The Briefing, Thursday, November 29, 2012

TODAY: The Digital Divide — Where the Young People Are / Filtering the Flood in the Digital Age / Are Hindus and Muslims Better at Practicing what They Preach? / The Rise of Muslim Atheists? / You Mean Judges Have Worldviews, Too? I discuss all these and more in today’s edition of The Briefing: A Daily Analysis of News and Events from a Christian Worldview.

1. The Digital Divide — Where the Young People Are

Retailers have no choice but to go where consumers are. The Wall Street Journal took a look at a typical American family, the Ulitcans of Columbus, Ohio. The fifty-something parents have four children, ranging in age from 10 to 27. The parents do their Christmas shopping in local stores and the local shopping mall.

Their children do not follow the same pattern. As Shelly Banjo reports, they do most of their shopping online. While the parents are at the mall, “the offspring mostly ignore the holiday décor, and instead peer into their smartphones, comparing prices, looking for deals and seeking friends’ advice about potential purchases.”

Americans under age 29 are, on average, fully immersed in the digital age. Younger Americans are rightly defined as “digital natives” who stay in almost constant digital contact.

The Journal describes a “generational shopping split” to which retailers must respond, or find themselves soon out of business.

As the paper reports:

“Technology plays an increasing role in the generational shopping split. Millennials are 2½ times more likely to be early adopters of technology than older generations, serving as a leading indicator for retailers of what is likely to become mainstream, said Christine Barton, a partner at Boston Consulting Group. Millennials are more likely than older shoppers to check out brands on social networks (53% versus 37%) and use mobile devices to read reviews, research products and compare prices while shopping (50% versus 21%), according to a recent BCG/Barkley report.”

And the Millennials are a formidable challenge as they move into adulthood. They represent the future buying public.

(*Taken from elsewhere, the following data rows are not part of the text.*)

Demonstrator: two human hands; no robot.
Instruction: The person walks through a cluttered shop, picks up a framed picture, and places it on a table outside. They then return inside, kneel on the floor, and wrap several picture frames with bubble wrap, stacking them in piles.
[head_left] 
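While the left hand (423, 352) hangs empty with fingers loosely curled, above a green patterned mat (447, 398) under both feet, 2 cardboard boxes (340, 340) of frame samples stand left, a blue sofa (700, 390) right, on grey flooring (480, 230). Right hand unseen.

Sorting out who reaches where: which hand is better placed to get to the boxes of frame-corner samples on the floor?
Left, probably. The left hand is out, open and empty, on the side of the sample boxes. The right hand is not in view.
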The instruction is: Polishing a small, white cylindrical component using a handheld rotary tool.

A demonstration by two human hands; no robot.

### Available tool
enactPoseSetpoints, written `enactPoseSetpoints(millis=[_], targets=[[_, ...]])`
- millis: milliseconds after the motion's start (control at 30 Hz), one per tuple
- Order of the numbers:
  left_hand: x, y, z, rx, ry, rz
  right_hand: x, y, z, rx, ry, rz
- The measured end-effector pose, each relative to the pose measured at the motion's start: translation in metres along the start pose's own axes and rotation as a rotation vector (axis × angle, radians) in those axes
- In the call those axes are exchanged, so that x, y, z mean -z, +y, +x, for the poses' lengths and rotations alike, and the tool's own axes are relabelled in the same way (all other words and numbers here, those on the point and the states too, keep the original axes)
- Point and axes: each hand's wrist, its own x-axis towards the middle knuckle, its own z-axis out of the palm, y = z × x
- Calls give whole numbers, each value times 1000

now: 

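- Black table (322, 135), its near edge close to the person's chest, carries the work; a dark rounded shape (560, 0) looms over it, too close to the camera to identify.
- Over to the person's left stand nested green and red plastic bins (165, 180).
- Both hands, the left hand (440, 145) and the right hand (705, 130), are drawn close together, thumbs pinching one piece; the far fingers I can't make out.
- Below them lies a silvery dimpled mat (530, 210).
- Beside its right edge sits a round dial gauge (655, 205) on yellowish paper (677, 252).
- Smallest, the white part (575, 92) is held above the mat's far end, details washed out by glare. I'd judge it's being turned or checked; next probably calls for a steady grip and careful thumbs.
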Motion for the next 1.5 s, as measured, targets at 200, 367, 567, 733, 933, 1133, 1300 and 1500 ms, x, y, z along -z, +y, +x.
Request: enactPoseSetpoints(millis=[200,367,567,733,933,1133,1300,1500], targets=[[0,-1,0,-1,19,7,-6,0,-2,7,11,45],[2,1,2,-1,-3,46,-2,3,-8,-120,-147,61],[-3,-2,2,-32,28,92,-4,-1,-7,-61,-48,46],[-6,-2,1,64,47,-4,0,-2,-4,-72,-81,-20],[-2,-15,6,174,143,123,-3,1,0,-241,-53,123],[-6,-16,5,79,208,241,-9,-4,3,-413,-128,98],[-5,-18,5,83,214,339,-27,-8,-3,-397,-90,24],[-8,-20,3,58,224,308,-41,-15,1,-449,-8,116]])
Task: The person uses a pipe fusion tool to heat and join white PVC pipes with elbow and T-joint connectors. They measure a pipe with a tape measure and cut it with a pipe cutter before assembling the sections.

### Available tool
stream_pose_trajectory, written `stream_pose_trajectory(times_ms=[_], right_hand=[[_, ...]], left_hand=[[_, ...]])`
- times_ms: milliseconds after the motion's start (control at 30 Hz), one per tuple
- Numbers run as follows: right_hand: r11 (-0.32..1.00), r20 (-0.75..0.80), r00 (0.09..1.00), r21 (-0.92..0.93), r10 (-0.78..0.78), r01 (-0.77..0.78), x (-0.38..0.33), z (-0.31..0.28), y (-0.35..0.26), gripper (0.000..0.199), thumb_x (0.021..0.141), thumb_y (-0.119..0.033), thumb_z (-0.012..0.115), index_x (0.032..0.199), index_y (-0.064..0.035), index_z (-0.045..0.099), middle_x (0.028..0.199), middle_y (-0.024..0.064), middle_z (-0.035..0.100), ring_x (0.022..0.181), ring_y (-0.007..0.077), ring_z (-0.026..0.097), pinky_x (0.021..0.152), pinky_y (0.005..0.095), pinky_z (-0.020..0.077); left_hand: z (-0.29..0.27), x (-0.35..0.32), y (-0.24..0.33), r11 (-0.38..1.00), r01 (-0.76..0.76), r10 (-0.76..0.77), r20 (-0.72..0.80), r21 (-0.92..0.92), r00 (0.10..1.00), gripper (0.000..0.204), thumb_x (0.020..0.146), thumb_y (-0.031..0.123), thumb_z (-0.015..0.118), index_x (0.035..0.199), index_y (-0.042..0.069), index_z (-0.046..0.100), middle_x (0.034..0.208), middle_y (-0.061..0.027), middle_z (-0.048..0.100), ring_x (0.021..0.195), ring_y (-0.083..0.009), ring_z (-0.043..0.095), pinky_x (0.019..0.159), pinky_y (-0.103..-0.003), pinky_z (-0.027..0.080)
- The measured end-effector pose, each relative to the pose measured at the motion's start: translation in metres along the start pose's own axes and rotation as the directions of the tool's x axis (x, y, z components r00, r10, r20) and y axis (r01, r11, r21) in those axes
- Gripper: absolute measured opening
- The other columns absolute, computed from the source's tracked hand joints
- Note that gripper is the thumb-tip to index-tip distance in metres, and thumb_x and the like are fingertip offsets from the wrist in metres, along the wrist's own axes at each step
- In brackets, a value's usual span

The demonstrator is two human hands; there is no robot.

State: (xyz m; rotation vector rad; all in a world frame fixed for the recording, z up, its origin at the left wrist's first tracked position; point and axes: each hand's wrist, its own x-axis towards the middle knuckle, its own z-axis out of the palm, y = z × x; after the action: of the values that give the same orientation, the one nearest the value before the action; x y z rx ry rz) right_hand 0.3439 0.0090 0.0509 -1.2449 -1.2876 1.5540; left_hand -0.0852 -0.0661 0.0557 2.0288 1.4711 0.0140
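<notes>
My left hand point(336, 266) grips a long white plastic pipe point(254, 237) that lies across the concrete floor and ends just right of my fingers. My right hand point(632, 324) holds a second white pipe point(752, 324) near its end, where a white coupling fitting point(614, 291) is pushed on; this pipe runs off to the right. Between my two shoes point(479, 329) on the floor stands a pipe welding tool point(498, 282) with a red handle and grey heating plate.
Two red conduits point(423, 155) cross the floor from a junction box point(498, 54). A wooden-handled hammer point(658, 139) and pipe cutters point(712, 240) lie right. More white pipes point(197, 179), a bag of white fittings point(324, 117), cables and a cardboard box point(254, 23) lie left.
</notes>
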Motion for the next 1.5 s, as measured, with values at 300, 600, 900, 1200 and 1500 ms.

The Journal recognizes this fact:

“The 79 million people who make up the Millennial generation wield $200 billion in annual spending power. While that is only a sliver of the $3.4 trillion that baby boomers spend each year, analysts say, retailers need to try to nab those younger shoppers now, because their spending is likely to rival the boomers’ as early as 2020 and they already exert a disproportionate influence on their parents’ spending decisions.”

Of course, The Wall Street Journal is interested in what this means for retailers and the business community, but the article is a wake-up call for the church and Christian leaders as well.

Put bluntly. if you want to reach younger Americans, you will have to engage them online. Shopping malls cannot safely assume that the Millennials and their younger siblings will eventually make their way into their stores. This generation looks first to the Internet and social media. If an organization, business, or church is not present in a credible way online, you are writing off influence with younger Americans — something no church can afford to do.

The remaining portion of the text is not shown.